1) I’ve not reviewed any Polish or Czech beers.

How the hell did this happen? I’ve got the Czech side already sorted and soon to upload, but I will have to grab some Polish beers to review and sharpish.

2) Exactly how clustered the beer scene is.

Seriously, most of the French breweries I’ve tried are on the border with Belgium, most of the Denmark big names I know are in spitting distance of each other, how much of the USA stuff I’ve seen is clinging to the west and east coast.

3) Exactly how packed Britain is.

Do we have anywhere not within ten miles of a Brewery, anywhere? I’ve reviewed but a small percentage of British Breweries beers and they litter the landscape.

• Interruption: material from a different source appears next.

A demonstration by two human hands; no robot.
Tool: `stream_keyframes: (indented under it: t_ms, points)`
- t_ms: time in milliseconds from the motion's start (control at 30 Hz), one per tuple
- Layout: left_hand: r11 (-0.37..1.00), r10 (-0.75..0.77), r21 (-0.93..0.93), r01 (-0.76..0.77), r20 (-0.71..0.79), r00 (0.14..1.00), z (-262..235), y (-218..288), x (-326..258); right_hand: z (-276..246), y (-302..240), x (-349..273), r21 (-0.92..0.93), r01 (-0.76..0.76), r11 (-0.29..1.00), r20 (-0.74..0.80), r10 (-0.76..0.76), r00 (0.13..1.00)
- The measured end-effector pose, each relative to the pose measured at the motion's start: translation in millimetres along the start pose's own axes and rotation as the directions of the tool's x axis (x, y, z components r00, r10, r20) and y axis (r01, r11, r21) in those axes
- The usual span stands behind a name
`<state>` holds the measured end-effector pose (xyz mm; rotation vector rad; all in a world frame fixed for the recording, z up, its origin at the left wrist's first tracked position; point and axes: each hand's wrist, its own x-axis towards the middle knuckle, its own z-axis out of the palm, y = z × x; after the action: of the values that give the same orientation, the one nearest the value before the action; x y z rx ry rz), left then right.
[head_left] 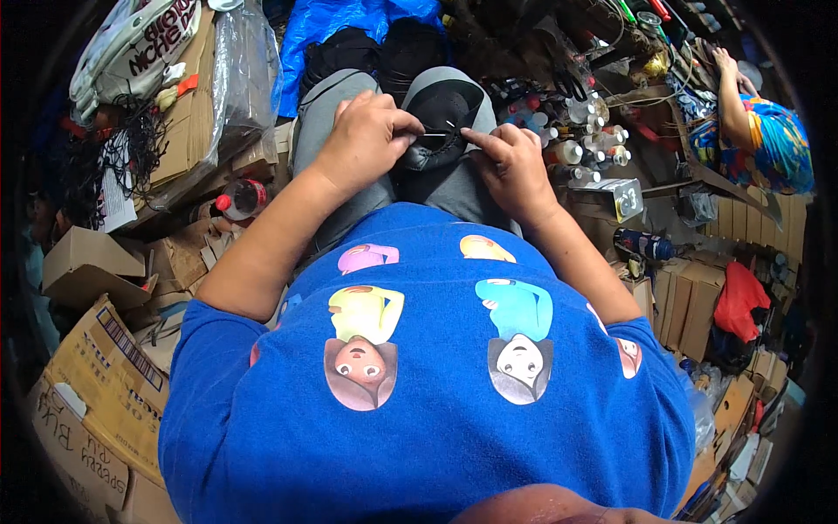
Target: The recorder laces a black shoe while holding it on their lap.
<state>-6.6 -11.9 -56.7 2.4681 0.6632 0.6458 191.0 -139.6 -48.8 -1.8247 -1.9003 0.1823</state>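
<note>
A black shoe [431, 158] sits at the lap's far edge [345, 85]. The left hand [362, 140] pinches a thin pale strand [435, 134]; the right hand [513, 166] curls, hold unclear. Work looks unfinished; what remains I can't tell.

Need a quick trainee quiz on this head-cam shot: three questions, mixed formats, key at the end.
1. Multiple choice: what colour is the shoe-like item between the left hand and the right hand?
a) yellow
b) black
c) red

2. True or false: the red plastic bag is on the person's right.

3. Fill in: the cluster of bottles is nearer the person's ____ hand.

Key: 1. b; 2. true; 3. right.
</note>
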Motion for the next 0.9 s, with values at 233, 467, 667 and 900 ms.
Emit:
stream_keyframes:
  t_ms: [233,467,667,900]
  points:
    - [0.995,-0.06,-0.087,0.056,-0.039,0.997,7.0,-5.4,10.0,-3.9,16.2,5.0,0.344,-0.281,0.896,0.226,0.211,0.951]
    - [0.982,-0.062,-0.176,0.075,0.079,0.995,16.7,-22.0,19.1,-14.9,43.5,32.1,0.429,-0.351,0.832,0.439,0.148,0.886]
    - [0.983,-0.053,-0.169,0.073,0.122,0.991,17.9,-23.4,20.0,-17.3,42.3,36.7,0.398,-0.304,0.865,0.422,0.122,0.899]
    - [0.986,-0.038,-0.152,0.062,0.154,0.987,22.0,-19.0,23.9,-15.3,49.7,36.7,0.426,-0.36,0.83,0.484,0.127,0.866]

4) Exactly how much Belgium beats us for that.

Belgium is tiny, and you cannot see it under the marker dots. I know the last two are probably biased by me being close, and the further away beers are harder to find, but it is still pretty impressive.

Anyway, It’s an interesting snapshot of my personal drinking world. If any beer and whisky bloggers reading this care to do the same it would be interesting to see how they compare. Our own little liquid world maps.

EDIT: A Note: Often the map location is approximate where google maps was dicking with me and wouldn’t let me use the exact. Please don’t use this as a navigation map. It is as accurate as I can sort, but some of these are probably way out for actually visiting.